A função de enólogo residente e responsável de viticultura é assumida por Filipe Catarino.
O objectivo estava bem definido: fazer da Quinta da Atela uma referência na região do Tejo. Quando Anabela Tereso ficou à frente do novo negócio, não se deixou intimidar. Arregaçou as mangas e agarrou o desafio
Muitas castas e um Castelão especial
Um (longo) passeio pelas vinhas num atrelado de trator é uma experiência bem “autêntica”. O pó dos caminhos não alcatroados e o calor habitual para a zona da Charneca na região do Tejo lembra-nos que o trabalho de viticultura numa área com esta dimensão não é fácil.

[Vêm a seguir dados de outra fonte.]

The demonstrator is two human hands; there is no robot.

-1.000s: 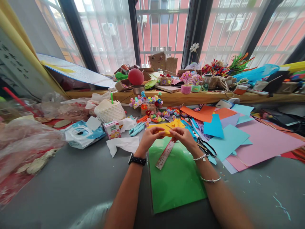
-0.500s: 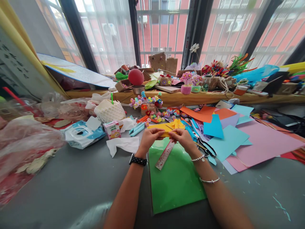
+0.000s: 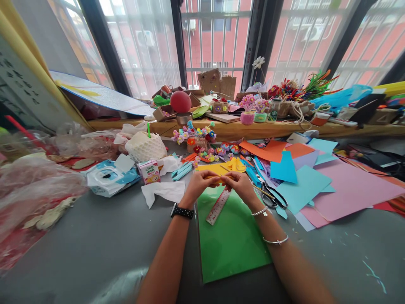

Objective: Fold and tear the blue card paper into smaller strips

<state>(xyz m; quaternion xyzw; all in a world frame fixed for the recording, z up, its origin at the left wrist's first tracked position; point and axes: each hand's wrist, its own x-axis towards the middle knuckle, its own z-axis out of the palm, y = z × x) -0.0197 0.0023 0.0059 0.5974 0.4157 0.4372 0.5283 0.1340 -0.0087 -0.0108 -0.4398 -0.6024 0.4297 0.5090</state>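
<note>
Over the top end of a green sheet (image 3: 234, 245), my left hand (image 3: 201, 185) and my right hand (image 3: 239, 186) meet fingertip to fingertip. Both pinch a small piece of yellow paper (image 3: 219, 180), mostly covered by the fingers. Just beyond them lie more yellow paper pieces (image 3: 236, 164). A short patterned ruler (image 3: 217, 207) rests slanted on the green sheet, below the hands. To the right of my right hand are black-handled scissors (image 3: 276, 197), partly over blue paper strips.
Pink paper (image 3: 357, 185), teal paper (image 3: 311, 185) and orange paper (image 3: 265, 150) spread at the right. On the left are a wet-wipes pack (image 3: 109, 179), a small drink carton (image 3: 149, 172) and a white tissue (image 3: 166, 192). Colourful flower crafts (image 3: 193, 137) stand at the back.
My hands have drawn closer together, the right moving slightly left. Less of the yellow paper shows between the fingers. The ruler and green sheet look unmoved.
</note>
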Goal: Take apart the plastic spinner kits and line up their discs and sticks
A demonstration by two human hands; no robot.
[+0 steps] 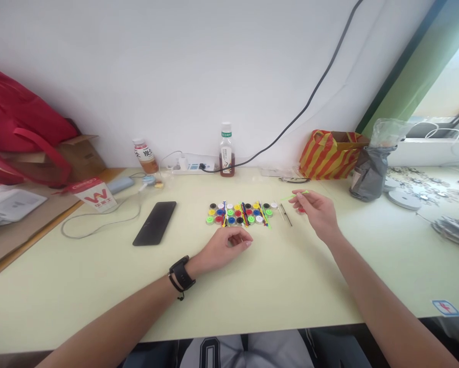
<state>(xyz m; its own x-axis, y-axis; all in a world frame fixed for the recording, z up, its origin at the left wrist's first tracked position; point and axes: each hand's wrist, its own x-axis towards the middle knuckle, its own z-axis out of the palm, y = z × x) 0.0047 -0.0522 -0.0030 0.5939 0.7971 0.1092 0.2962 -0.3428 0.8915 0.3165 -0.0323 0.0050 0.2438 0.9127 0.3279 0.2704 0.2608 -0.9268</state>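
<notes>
Green strip (289,198) pinched in its fingertips, the right hand (318,210) is stretched toward the worktop's back edge beside the jars (237,212), the left hand (222,249) loosely curled, thumb parted, nearer the front edge.

The view is bright, the right-hand window (450,97) glares palely, and the edges look stretched
</notes>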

Para além das vinhas deu para apreciar os montados, ver criação de bovinos (que ficaram contentes ao ouvir o som do trator e a pensar que lhes trouxemos comida).
Mais de 20 castas estão plantadas na quinta, entre as típicas da região como a Castelão e Fernão Pires e as internacionais que incluem Chardonnay, Gewurztraminer, Sauvignon Blanc, Pinot Noir, Syrah, Cabernet Sauvignon, Petit Verdot, Marselan e Merlot. Há, também, 20 hectares de uma vinha velha de Castelão com mais de 70 anos (plantada em 1953), a “Carvalhita”. A vinha é antiga, mas nada tem de decrépita e mostra ainda um vigor admirável. É precisamente desta vinha que agora foi lançado o fantástico monovarietal que tivemos a oportunidade de provar durante a visita.
A quinta trabalha exclusivamente com uva própria. O portfólio de vinhos abrange várias gamas, desde Colheita até Grande Reserva, e todas as categorias, desde espumantes até licorosos e uma aguardente vínica velhíssima e mais de 10 vinhos monovarietais, brancos e tintos. No total a Quinta da Atela produz 1,2 milhões de litros, sendo 50% vendido a granel. Vendem praticamente tudo no mercado nacional, começando agora a explorar os mercados de exportação.
Dos lançamentos mais recentes provámos o monovarietal de Sauvignon Blanc, bem conseguido, fresco e crocante, um belíssimo Castelão das vinhas velhas e uma surpresa que a enologia fez à proprietária pela sua determinação e dedicação ao projecto; um vinho que se chama Anabela, com designação de Grande Reserva.
Um tinto de homenagem
António Ventura explicou que “numa prova rotineira das barricas com vinhos em estágio, destacaram-se algumas delas pela excelência dos vinhos que continham, e foi então que nós, equipa de enologia, decidimos que existia ali potencial para um Grande Reserva tinto.” O passo seguinte foi mais difícil: escolher o nome para este novo topo de gama da casa. “Eventualmente, concordámos que o vinho, pelas suas características de excelência, ao nível da qualidade, frescura, intensidade e persistência, tinha tudo para ser uma singela homenagem da equipa à mentora do projeto da Quinta da Atela. Desenvolvemos, assim, o lote em completo segredo, tendo sido apresentado a Anabela Tereso apenas na fase final, e para sua enorme surpresa, com a sugestão de usar o seu nome próprio no rótulo deste belíssimo tinto”. Este vinho obteve a designação de Grande Reserva na câmara dos provadores da CVR do Tejo.
O Sauvignon Blanc é produzido com uvas de duas vinhas – uma plantada em 1999 e a outra em 2018 – instaladas em solos arenosos, pobres e bem drenados. Fermentou e estagiou em inox para preservar os aromas primários típicos da casta, com bâtonnage semanal para conferir mais textura. O Castelão fermentou em pequenos lagares de inox após pré-maceração a frio, por 24h, com estágio de 12 meses em barricas de carvalho francês “Allier”, 50% novas e 50% de segunda utilização. O Anabela é um lote de Petit Verdot, Merlot e Syrah em partes iguais, com estágio de 16 meses em barricas de carvalho francês “Vosges” e “Allier”, 70% novas e 30% usadas.